EL EVANGELIO de hoy nos muestra cómo comienzan los días de Jesús: «De madrugada, todavía muy oscuro, se levantó, salió y se fue a un lugar solitario, y allí hacía oración» (Mc 1,35). Es una imagen también de lo que ocupa el lugar prioritario en su vida. Se puede percibir claramente el contraste cuando se dice que de madrugada sale a rezar y al atardecer tienen lugar las curaciones. La fuerza que sale de él, y que sana a todos, viene de ese contacto con su Padre. También en la oración nosotros aprendemos a identificarnos con los deseos de Dios. Procuramos que no nos sorprenda el día, no queremos perder la oportunidad de disfrutar de la misión de Jesús.
Como Cristo, buscar el primer momento del día para la oración es una forma de ejercer la libertad. Uno no se encuentra con Dios porque toca hacerlo, sino porque, entre las mil cosas de la jornada, no queremos que se nos escape lo importante. Quizá sorprende el afán de Jesús por retirarse si él ya estaba en contacto permanente con su Padre. Con este relato, el Hijo de Dios nos muestra que necesita de la oración para llevar a cabo su misión. También antes de la pasión en la que entregará su vida en rescate por nosotros lo veremos, otra vez, retirarse a rezar.
Cuando Simón sale en busca de su maestro, trata de convencerlo de que es necesario volver a encontrar a la gente. Se lo dice claramente: «Todos te buscan» (Mc 1,37). Pero Jesús le muestra que en ese momento deben ir a otras ciudades, quiere que todos tengan la posibilidad de encontrar a Dios. Rechaza quedarse allí, complacido con su obra, sino que le mueven las almas que le esperan. En esa madrugada Cristo, después de dialogar con su Padre, se pone inmediatamente en camino.

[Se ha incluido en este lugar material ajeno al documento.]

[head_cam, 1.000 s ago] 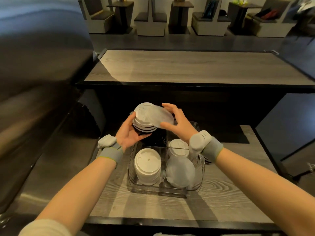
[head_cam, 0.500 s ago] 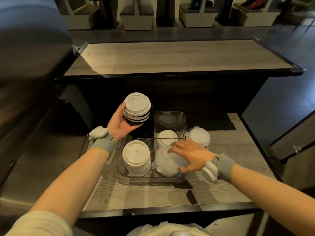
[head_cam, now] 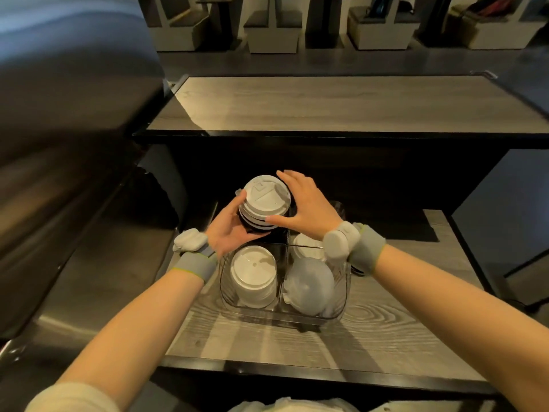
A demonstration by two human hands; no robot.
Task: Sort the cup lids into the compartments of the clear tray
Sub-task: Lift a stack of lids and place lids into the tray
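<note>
My left hand point(head_cam: 228, 226), palm up, cups lids point(head_cam: 265, 197) from below; right hand point(head_cam: 307, 205) clasps them from the right, thumb nearest me.

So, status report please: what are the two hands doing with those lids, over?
Left hand holds the stack of lids from below; right hand grips its side. Stack above the clear tray, not yet placed. Nothing blocking the tray.

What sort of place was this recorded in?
Probably a café, seen from the serving side: booth seats and small tables at the back, a long wooden counter, and cup lids stacked in a clear tray.
</note>
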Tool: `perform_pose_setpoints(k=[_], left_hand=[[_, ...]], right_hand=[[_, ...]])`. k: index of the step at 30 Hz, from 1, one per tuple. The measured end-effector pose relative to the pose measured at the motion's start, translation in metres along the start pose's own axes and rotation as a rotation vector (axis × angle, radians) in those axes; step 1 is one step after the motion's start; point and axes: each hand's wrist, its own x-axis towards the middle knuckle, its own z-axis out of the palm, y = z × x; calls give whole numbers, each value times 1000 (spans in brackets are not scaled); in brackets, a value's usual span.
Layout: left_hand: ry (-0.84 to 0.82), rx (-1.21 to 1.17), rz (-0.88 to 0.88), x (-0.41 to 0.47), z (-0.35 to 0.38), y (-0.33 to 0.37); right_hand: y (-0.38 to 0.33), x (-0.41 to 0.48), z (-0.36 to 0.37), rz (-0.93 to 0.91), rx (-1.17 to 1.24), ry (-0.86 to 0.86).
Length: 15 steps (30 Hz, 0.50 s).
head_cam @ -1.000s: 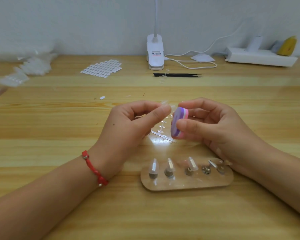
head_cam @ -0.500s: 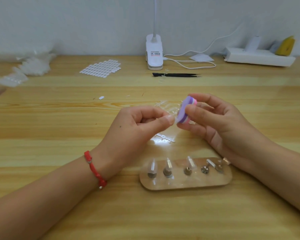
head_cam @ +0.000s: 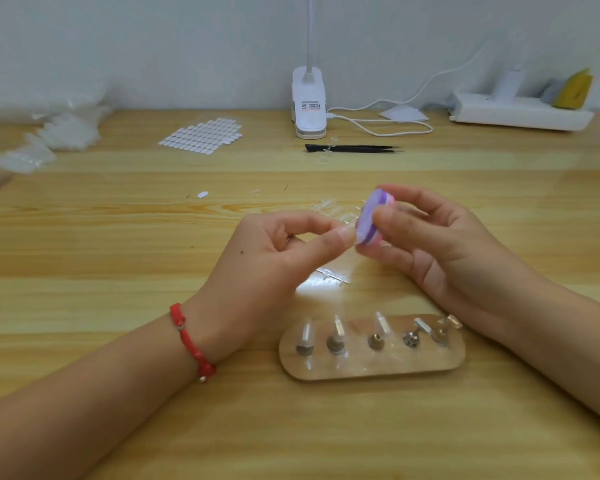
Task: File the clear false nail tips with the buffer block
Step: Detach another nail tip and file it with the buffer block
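Two hands meet above the bench: the left hand point(head_cam: 271, 247) pinches a clear nail tip point(head_cam: 347, 226), the right hand point(head_cam: 430, 244) grips the buffer block point(head_cam: 373, 218) against it; short, light strokes seem best.

On the wooden counter point(head_cam: 84, 341), the oval wooden stand of nail holders point(head_cam: 371, 368) lies nearest; the black tweezers point(head_cam: 354, 148) lie behind it, the white clip lamp base point(head_cam: 309, 105) behind those, and the white sticker sheet point(head_cam: 201, 136) to their left.
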Motion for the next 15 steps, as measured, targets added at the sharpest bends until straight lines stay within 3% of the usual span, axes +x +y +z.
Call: perform_pose_setpoints(k=[3, 6, 9, 13, 15], left_hand=[[31, -19, 5, 1, 0, 0], [45, -22, 22, 0, 1, -1], [93, -26, 32, 1, -1, 0], [38, 28, 52, -2, 3, 0], [52, 3, 63, -3, 4, 1]], right_hand=[[1, -1, 4, -9, -97, -70], [0, 0, -1, -21, -19, 5], [0, -3, 2, 20, -202, -98], [-1, -1, 1, -9, -9, 3], [-1, -2, 3, 0, -77, -35]])
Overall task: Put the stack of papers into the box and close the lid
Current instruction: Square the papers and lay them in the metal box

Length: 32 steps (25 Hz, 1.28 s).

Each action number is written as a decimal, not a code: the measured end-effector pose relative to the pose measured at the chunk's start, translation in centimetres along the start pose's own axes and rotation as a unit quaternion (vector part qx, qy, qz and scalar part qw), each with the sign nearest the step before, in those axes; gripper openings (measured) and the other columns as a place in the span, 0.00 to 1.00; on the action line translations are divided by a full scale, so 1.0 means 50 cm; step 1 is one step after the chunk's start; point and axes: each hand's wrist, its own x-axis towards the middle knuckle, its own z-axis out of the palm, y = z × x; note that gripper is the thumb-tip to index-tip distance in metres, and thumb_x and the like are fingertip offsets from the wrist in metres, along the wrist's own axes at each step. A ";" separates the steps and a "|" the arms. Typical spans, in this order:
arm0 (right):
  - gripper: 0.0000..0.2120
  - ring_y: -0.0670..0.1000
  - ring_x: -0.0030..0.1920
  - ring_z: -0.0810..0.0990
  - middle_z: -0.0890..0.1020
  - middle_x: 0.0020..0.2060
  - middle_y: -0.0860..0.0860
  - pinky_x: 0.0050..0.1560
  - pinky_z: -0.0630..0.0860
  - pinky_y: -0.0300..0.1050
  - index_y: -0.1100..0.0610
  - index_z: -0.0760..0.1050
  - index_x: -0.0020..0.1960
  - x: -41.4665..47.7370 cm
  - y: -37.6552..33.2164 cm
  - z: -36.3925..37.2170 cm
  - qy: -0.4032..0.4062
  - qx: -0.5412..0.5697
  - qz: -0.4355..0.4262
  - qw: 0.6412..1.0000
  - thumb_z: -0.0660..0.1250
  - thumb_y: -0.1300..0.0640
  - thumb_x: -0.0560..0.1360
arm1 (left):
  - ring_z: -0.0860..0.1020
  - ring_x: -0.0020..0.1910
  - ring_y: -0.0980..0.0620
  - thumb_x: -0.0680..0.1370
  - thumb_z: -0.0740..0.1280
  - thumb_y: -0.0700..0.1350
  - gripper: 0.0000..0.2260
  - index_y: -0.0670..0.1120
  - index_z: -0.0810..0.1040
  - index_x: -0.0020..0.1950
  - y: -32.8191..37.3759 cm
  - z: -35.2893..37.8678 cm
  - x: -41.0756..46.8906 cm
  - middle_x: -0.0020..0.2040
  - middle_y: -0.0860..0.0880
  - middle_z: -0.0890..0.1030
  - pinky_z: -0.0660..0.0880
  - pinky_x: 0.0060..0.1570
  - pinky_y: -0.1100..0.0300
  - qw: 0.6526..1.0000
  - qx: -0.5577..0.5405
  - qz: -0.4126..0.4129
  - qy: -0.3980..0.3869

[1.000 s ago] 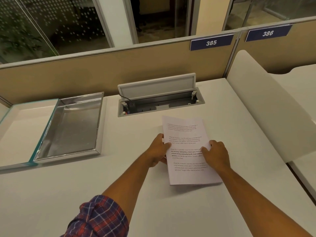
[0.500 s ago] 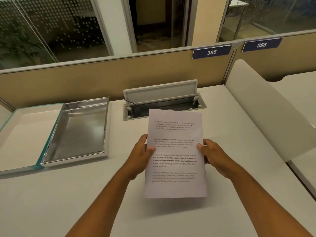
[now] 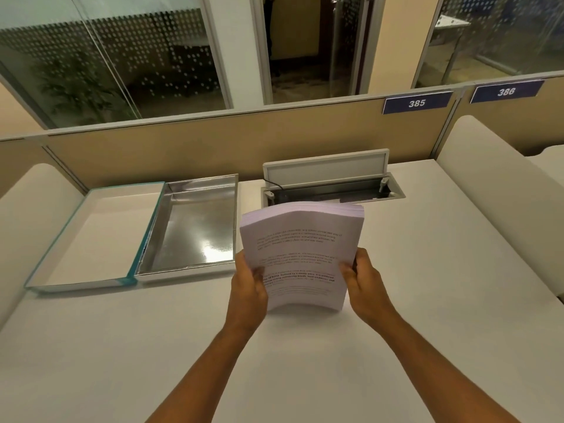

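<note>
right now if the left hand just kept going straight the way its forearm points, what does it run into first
Probably the open cable hatch at the back of the desk, then the partition. The left hand points up and slightly right, clear of the box. Depth is unclear.

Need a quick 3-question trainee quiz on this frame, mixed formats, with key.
1. True or false: the stack of papers lies flat on the desk.
2. Which hands grip the stack? A) left only B) right only C) both
3. Fill in: the box, lid open, sits to the person's ____ of the stack.

Key: 1 false, it is held up. 2 C, left hand and right hand. 3 left.
</note>
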 end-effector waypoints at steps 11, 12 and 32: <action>0.16 0.36 0.61 0.79 0.78 0.60 0.30 0.48 0.83 0.33 0.27 0.61 0.68 -0.031 -0.028 0.019 0.028 0.002 -0.055 0.998 0.52 0.31 0.81 | 0.81 0.59 0.63 0.85 0.63 0.49 0.14 0.61 0.69 0.69 0.051 -0.047 -0.005 0.58 0.68 0.81 0.81 0.49 0.70 0.991 -0.128 0.039 0.009; 0.18 0.37 0.62 0.79 0.78 0.61 0.31 0.47 0.81 0.30 0.29 0.61 0.71 -0.033 -0.036 0.021 0.038 0.004 -0.065 0.997 0.51 0.32 0.82 | 0.81 0.59 0.62 0.86 0.61 0.49 0.13 0.63 0.69 0.69 0.064 -0.054 -0.001 0.57 0.67 0.81 0.81 0.49 0.69 0.989 -0.139 0.049 0.015; 0.12 0.45 0.56 0.82 0.76 0.56 0.27 0.41 0.82 0.33 0.37 0.62 0.65 -0.038 -0.011 0.051 0.057 -0.040 -0.038 0.997 0.51 0.40 0.83 | 0.79 0.60 0.65 0.85 0.58 0.41 0.25 0.76 0.66 0.62 0.013 -0.024 -0.034 0.56 0.72 0.79 0.81 0.43 0.72 0.995 -0.097 0.015 0.007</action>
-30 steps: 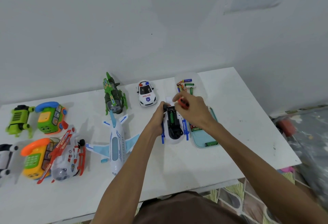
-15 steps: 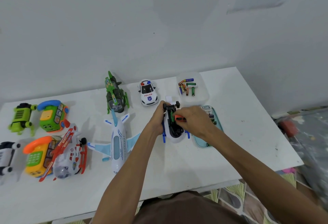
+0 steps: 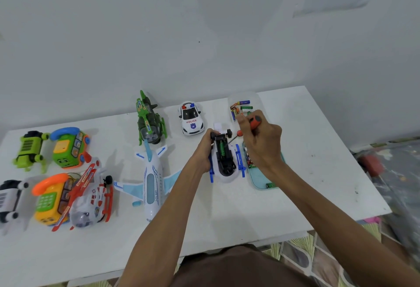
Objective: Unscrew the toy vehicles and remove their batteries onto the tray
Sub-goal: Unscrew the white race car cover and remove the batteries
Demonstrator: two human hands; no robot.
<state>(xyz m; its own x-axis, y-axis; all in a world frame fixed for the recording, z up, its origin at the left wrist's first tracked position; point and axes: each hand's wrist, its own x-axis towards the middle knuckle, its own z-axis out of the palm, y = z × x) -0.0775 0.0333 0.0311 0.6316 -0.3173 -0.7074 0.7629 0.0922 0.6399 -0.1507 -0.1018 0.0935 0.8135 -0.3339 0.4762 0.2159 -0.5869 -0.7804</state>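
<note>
An upturned white toy vehicle [image 3: 224, 164] with blue skids lies on the white table [image 3: 227, 209], a little right of the middle, its black underside facing up. The left hand [image 3: 205, 149] grasps the toy's left side near the far end, fingers curled round the body by the small black wheels. The battery bay is open, and a green battery [image 3: 221, 148] sits inside it. The right hand [image 3: 262, 142] is clenched round a red and black screwdriver [image 3: 253, 121], held tilted with its thin shaft pointing down and left toward the far end of the toy (whether the tip touches cannot be made out). Just right of the toy a teal tray [image 3: 261, 178] lies partly under the right wrist, with a few small items on it. Farther off, a clear dish [image 3: 255, 96] holds a heap of loose batteries [image 3: 240, 109]. A white police car [image 3: 191, 118] stands far left of the toy, a green helicopter [image 3: 148, 121] farther left, and a white and blue plane [image 3: 151, 178] near the left forearm.
</note>
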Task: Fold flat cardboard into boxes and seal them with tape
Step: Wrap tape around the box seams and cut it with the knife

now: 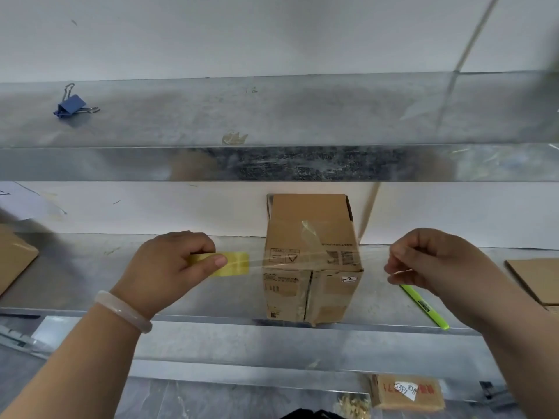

¿POR QUÉ Dios quiere que recemos? San Agustín también se lo preguntaba: «Puede resultar extraño que nos exhorte a orar aquel que conoce nuestras necesidades antes de que se las expongamos, si no comprendemos que nuestro Dios y Señor no pretende que le descubramos nuestros deseos, pues él ciertamente no puede desconocerlos, sino que pretende que, por la oración, se acreciente nuestra capacidad de desear, para que así nos hagamos más capaces de recibir los dones que nos prepara. Sus dones, en efecto, son muy grandes, y nuestra capacidad de recibir es pequeña»2. A eso vamos a la oración: a aumentar la capacidad de nuestro corazón para recibir todos los regalos que Dios nos tiene preparados.
Recibe más, quien más desea y pide, porque Dios cuenta con ese espacio que abre en su corazón. El que sabe que no merece, y por eso se anima a pedir imposibles, ha hecho espacio en su alma a las gracias que Dios desea derramar a manos llenas. «Si estimamos en poco a Cristo, poco será también lo que esperamos recibir. Aquellos que, al escuchar sus promesas, creen que se trata de dones mediocres, pecan, y nosotros pecamos también si desconocemos de dónde fuimos llamados, quién nos llamó y a qué fin nos ha destinado»3.
San Josemaría estaba convencido de lo que era capaz de dar Dios a los que se lo piden: «La oración –¡aún la mía!– es omnipotente»4. Orando, pidiendo sin desfallecer, hacemos eco a lo que Dios desea concedernos. Eso que le pedimos, lo tiene preparado desde hace mucho tiempo, pero quiere que se lo expongamos para no comprometer nuestra libertad. «Madre mía, que eres Madre de Dios –imploraba también el fundador del Opus Dei, queriendo renovar siempre las disposiciones de su oración–, dime qué le tengo que decir, cómo se lo tengo que decir para que me escuche»5.